Wright continued: “America is still the No. 1 killer in the world. … We are deeply involved in the importing of drugs, the exporting of guns, and the training of professional killers. … We bombed Cambodia, Iraq and Nicaragua, killing women and children while trying to get public opinion turned against Castro and Ghadhafi. … We put (Nelson) Mandela in prison and supported apartheid the whole 27 years he was there. We believe in white supremacy and black inferiority and believe it more than we believe in God.”
Wright then turned to the Middle East.
“We supported Zionism shamelessly while ignoring the Palestinians and branding anybody who spoke out against it as being anti-Semitic. … We care nothing about human life if the end justifies the means. …”
In a Pittsburgh Tribune-Review interview yesterday, Obama, who’s been a member of Trinity Church for 20 years, was asked to respond to Wright’s 2003 sermon in which he said blacks should sing “God D— America.”
“I haven’t seen the line,” Obama said. “This is a pastor who is on the brink of retirement who in the past has made some controversial statements. I profoundly disagree with some of these statements.”
The senator then was asked, “What about this particular statement?”
“Obviously, I disagree with that,” he said. “Here is what happens when you just cherry-pick statements from a guy who had a 40-year career as a pastor. There are times when people say things that are just wrong. But I think it’s important to judge me on what I’ve said in the past and what I believe.”
In a statement to ABC News, which unearthed a video of the sermon, Obama’s press spokesman Bill Burton said, “Sen. Obama has said repeatedly that personal attacks such as this have no place in this campaign or our politics, whether they’re offered from a platform at a rally or the pulpit of a church. Sen. Obama does not think of the pastor of his church in political terms. Like a member of his family, there are things he says with which Sen. Obama deeply disagrees. But now that he is retired, that doesn’t detract from Sen. Obama’s affection for Rev. Wright or his appreciation for the good works he has done.”
Mentor, role model
Obama addressed Wright’s statements on Israel at a Feb. 24 meeting with Jewish leaders in Cleveland, describing the pastor as “an old uncle who sometimes will say things that I don’t agree with.”

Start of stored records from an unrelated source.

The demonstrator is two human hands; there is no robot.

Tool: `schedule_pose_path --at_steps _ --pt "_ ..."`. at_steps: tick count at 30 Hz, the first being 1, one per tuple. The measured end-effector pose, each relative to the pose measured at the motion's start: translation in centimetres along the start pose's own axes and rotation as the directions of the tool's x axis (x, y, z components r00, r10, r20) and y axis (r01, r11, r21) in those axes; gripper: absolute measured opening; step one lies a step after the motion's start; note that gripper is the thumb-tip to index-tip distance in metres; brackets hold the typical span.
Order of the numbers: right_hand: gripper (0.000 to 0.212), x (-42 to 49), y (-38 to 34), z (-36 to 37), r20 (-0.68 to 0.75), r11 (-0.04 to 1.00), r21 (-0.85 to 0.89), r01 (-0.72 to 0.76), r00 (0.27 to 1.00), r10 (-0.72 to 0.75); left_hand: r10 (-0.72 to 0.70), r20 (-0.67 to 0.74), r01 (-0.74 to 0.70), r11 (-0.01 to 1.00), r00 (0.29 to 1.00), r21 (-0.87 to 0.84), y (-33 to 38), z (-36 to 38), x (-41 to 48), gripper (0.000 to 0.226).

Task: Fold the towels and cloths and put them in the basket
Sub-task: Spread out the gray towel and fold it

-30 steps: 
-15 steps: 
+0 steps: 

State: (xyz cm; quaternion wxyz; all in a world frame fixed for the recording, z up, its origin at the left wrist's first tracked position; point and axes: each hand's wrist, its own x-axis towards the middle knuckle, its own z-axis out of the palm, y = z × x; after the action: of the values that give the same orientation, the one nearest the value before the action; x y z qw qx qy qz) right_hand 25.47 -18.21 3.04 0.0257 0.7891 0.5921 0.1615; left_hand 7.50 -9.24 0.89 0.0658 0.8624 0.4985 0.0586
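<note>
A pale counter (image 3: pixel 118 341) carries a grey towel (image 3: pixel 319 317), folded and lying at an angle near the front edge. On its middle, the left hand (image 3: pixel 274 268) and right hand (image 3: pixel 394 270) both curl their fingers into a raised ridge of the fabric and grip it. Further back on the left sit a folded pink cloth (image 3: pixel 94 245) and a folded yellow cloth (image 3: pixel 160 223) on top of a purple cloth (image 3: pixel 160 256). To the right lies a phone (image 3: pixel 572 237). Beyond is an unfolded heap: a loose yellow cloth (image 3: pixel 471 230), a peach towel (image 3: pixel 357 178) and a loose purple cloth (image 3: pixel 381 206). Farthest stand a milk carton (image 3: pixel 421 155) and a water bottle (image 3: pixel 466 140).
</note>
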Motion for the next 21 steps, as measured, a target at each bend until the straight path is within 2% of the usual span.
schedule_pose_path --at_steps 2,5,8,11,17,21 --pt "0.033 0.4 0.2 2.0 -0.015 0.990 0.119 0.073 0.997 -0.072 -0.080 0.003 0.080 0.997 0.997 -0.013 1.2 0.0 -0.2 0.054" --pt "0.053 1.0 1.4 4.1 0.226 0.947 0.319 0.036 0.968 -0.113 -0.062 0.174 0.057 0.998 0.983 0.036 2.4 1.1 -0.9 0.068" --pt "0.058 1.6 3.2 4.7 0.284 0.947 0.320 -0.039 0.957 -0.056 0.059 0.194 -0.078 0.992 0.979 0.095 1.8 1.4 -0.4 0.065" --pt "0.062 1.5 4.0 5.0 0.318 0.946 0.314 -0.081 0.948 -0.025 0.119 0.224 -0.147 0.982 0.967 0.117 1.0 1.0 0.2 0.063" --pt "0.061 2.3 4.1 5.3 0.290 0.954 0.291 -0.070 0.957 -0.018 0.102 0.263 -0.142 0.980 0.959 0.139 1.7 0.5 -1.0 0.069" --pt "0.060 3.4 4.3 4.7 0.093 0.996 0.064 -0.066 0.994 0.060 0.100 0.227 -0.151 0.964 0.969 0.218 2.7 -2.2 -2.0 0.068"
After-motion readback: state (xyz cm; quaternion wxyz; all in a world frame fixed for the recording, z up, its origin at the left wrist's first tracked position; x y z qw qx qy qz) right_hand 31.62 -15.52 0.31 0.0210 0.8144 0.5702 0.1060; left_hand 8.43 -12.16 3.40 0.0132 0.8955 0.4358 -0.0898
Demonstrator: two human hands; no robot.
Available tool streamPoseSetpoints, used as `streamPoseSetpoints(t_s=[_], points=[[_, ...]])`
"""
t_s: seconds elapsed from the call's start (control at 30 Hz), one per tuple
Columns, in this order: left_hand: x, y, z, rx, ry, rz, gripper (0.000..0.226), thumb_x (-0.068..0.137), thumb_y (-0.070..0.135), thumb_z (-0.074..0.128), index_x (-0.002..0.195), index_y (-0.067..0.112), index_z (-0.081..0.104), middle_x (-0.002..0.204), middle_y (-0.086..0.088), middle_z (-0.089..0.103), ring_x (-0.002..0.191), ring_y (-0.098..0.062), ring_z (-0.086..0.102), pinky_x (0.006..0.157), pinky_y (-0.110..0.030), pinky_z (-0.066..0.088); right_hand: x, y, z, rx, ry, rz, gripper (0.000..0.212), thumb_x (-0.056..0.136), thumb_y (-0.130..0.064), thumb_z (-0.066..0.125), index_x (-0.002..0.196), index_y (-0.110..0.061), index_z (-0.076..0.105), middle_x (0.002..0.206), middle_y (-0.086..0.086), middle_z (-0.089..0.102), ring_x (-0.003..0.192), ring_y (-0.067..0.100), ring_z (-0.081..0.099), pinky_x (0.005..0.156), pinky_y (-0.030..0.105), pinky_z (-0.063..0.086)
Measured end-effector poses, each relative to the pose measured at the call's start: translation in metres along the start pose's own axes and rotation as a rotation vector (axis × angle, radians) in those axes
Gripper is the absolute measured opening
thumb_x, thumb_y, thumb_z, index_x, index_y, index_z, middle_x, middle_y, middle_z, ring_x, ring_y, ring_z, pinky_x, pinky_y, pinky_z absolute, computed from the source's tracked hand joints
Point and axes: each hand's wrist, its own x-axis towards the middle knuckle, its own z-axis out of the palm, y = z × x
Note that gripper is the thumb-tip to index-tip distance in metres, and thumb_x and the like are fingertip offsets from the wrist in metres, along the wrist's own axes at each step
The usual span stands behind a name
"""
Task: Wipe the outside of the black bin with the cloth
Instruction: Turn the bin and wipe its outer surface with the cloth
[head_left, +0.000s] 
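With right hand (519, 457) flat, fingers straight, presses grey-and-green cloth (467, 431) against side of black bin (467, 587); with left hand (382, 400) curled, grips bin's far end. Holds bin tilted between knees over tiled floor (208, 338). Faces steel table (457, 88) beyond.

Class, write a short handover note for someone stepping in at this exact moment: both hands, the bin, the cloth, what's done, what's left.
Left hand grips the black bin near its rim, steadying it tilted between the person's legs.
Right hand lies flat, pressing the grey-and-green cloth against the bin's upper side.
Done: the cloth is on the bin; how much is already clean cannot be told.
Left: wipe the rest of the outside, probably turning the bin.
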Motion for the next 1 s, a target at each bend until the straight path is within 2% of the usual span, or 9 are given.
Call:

In a January 2007 Chicago Tribune profile of Wright, however, Obama spoke of the pastor as a spiritual mentor and role model who helped keep his priorities straight and his moral compass calibrated.
“What I value most about Pastor Wright is not his day-to-day political advice,” Obama said. “He’s much more of a sounding board for me to make sure that I am speaking as truthfully about what I believe as possible and that I’m not losing myself in some of the hype and hoopla and stress that’s involved in national politics.”
The Tribune said Obama, then a community activist in Chicago, was first attracted to Wright’s Trinity United Church of Christ in 1985 when it bore a “Free South Africa” sign on the lawn.
Obama was not a churchgoer at the time, the paper noted, but he found himself returning to the sanctuary. In his 1993 memoir “Dreams from My Father,” Obama recounts that when he met Wright, the pastor warned that getting involved with Trinity might turn off other black clergy because of the church’s radical reputation.
Before leaving for Harvard Law School in 1988, Obama responded to one of Wright’s altar calls and declared a personal relationship with Jesus Christ. Later, the rising political star based his 2004 keynote speech to the Democratic National Convention on a Wright sermon called “Audacity to Hope,” who also was the inspiration for Obama’s second memoir, “The Audacity of Hope.”
The Tribune profile said that while Wright and Obama do not often talk one-on-one often, the senator checks with his pastor before making any bold political moves, including in 2006, when considering a run for the White House.
Wright reportedly cautioned Obama not to let politics change him, but he also encouraged him to dive in, win or lose.